The medical staff in the Practice serves a vital role in the education and training of not only geriatric fellows but also medical students, and nursing students. Due to the multiplicity of issues faced by our aging population, the Practice offers a fertile source for research for many of our trainees.
The Martha Stewart Center for Living serves to promote and facilitate access to health care resources for older adults and to enhance the public perception of aging. Through the Martha Stewart Center for Living, patients and their caregivers will have access to programs and resources appropriate for their needs and interests. These services may include medical care, healthy living activities, educational programs, patient and caregiver support.

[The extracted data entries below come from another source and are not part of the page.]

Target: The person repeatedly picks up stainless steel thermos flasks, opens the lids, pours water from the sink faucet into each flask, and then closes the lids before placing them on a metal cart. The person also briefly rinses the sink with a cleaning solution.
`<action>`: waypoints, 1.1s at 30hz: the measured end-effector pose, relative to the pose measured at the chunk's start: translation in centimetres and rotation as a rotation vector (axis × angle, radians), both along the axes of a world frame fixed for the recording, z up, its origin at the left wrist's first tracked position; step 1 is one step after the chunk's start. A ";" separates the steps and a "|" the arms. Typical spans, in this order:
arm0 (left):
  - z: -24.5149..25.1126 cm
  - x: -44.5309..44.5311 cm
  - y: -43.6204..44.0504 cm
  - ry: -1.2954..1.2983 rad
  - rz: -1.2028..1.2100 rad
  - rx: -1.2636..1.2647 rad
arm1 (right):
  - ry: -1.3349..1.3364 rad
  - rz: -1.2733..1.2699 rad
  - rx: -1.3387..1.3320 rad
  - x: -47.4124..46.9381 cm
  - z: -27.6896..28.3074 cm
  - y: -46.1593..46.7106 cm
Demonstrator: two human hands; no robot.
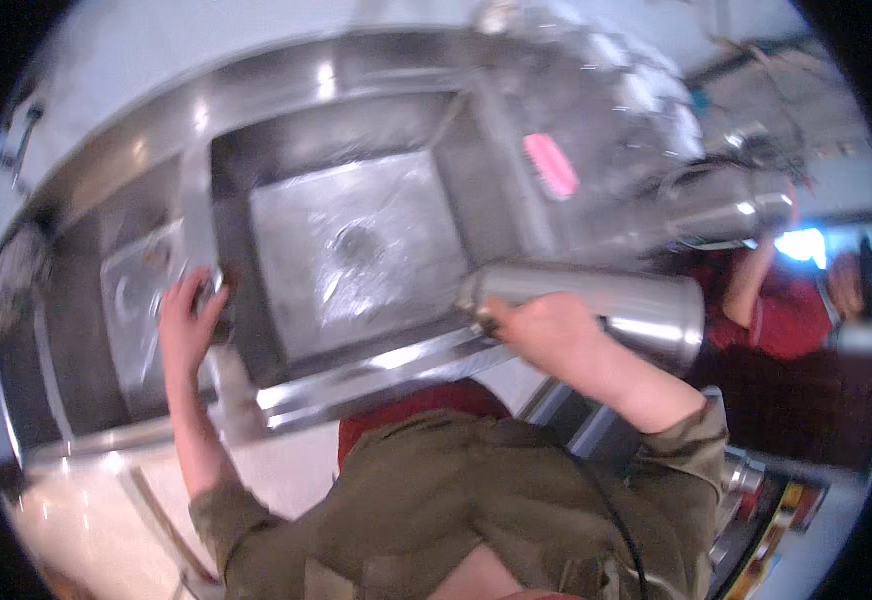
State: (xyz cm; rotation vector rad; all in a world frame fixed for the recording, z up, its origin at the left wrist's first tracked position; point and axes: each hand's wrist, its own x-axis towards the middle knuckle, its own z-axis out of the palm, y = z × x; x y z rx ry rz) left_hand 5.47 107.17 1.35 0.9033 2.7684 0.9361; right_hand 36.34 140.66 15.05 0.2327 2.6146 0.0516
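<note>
My right hand [548, 322] grips a cylindrical stainless steel canister [646, 300] near its narrower end. The canister lies tilted on its side over the front right corner of the steel sink basin [361, 307]. My left hand [190, 307] is at the divider [197, 180] between the two basins, thumb and fingers curved. Something small and shiny shows between those fingers, too blurred to name, and I cannot tell whether the hand holds it. Water wets the floor of the larger basin, around its drain [359, 246].
A pink scrubbing brush [551, 166] lies on the steel drainboard [515, 142] right of the basin. Beyond it is another steel canister [728, 206]. A person in a red top [788, 319] is close on the right. The smaller basin [125, 300] is at the left.
</note>
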 end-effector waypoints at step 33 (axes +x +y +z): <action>0.8 2.8 0.5 0.212 0.067 -0.506 | -0.130 0.357 0.158 -0.8 -7.4 -8.9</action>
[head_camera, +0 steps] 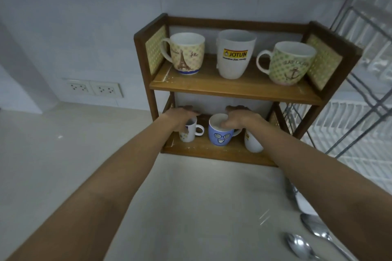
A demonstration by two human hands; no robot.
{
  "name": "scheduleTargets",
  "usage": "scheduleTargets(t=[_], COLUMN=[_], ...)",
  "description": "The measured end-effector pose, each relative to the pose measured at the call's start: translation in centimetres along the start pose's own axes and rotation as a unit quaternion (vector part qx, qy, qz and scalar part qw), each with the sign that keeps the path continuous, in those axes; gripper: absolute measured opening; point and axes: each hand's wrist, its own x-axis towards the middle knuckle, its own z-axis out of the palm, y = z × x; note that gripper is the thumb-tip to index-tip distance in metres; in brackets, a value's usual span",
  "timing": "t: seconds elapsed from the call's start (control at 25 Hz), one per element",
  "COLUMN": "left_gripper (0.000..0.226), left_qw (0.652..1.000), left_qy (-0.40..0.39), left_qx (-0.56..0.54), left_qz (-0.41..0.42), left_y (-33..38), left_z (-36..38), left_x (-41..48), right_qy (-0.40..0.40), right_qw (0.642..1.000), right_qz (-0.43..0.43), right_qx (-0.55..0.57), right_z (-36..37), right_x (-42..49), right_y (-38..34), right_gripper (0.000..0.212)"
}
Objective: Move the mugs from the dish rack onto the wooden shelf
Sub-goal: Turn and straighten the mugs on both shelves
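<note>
The wooden shelf [233,89] stands against the wall. Its top board carries an Eiffel Tower mug [186,54], a white Jotun mug [234,54] and a green anchor mug [291,63]. On the bottom board my left hand [180,117] grips the rim of a small white mug [189,132]. Beside it my right hand [235,118] holds the rim of a blue face mug [220,135]. Another white mug [252,142] stands to the right, partly hidden by my right forearm.
The wire dish rack [360,95] stands at the right of the shelf. Spoons [305,237] lie on the counter at the lower right. Two wall sockets [93,89] sit to the left of the shelf.
</note>
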Motion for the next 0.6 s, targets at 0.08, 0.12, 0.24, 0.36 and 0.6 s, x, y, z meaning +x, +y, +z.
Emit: scheduleTargets(t=[0.08,0.12,0.24,0.36,0.6], left_gripper=[0.074,0.072,0.061,0.054,0.084], left_qw=[1.0,0.999,0.999,0.999,0.997], left_qy=[-0.024,-0.031,-0.035,-0.04,-0.068], left_qx=[0.006,0.009,0.011,0.001,-0.025], left_qz=[0.001,0.007,0.008,0.001,-0.019], left_y=[0.5,0.7,1.1,1.1,1.0], left_z=[0.2,0.2,0.4,0.3,0.1], left_x=[1.4,1.8,2.6,2.9,3.2], right_qy=[-0.024,-0.035,-0.065,-0.037,-0.011], right_qw=[0.999,0.999,0.997,0.998,0.998], right_qz=[0.009,0.009,-0.021,-0.054,-0.026], right_qx=[-0.027,-0.036,-0.029,-0.021,0.057], right_z=[0.2,0.3,0.2,1.2,-0.1], right_x=[1.4,2.0,3.1,3.3,2.3], right_y=[-0.5,-0.7,-0.5,0.3,3.4], right_gripper=[0.091,0.096,0.094,0.089,0.095])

We are a patient centered medical home. We strive for high quality team based care that is compassionate, coordinated, and accessible for older adults. We encourage self-management through group visits, patient/caregiver education and healthy living activities.
- To produce fellows who are skilled in caring for community dwelling older adults with multiple medical and psychosocial needs with the ultimate goal of improving the quality of care to patients.
- To train fellows to coordinate and implement recommendations from different specialties for their patients.
- The rotation at the Coffey Practice will prepare fellows to manage the many challenges in ambulatory geriatrics by assuring that they acquire a sound foundation in the principles of physiologic vs. pathologic aging. They will obtain clinical experience in recognizing and treating common medical problems and geriatric syndromes encountered in ambulatory care along with the practice of regular health maintenance. Fellows will gain experience with common assessment tools used to evaluate patients as well as an appreciation of the comprehensive team approach to the psychosocial and economic factors affecting the aging patient and the patient's family.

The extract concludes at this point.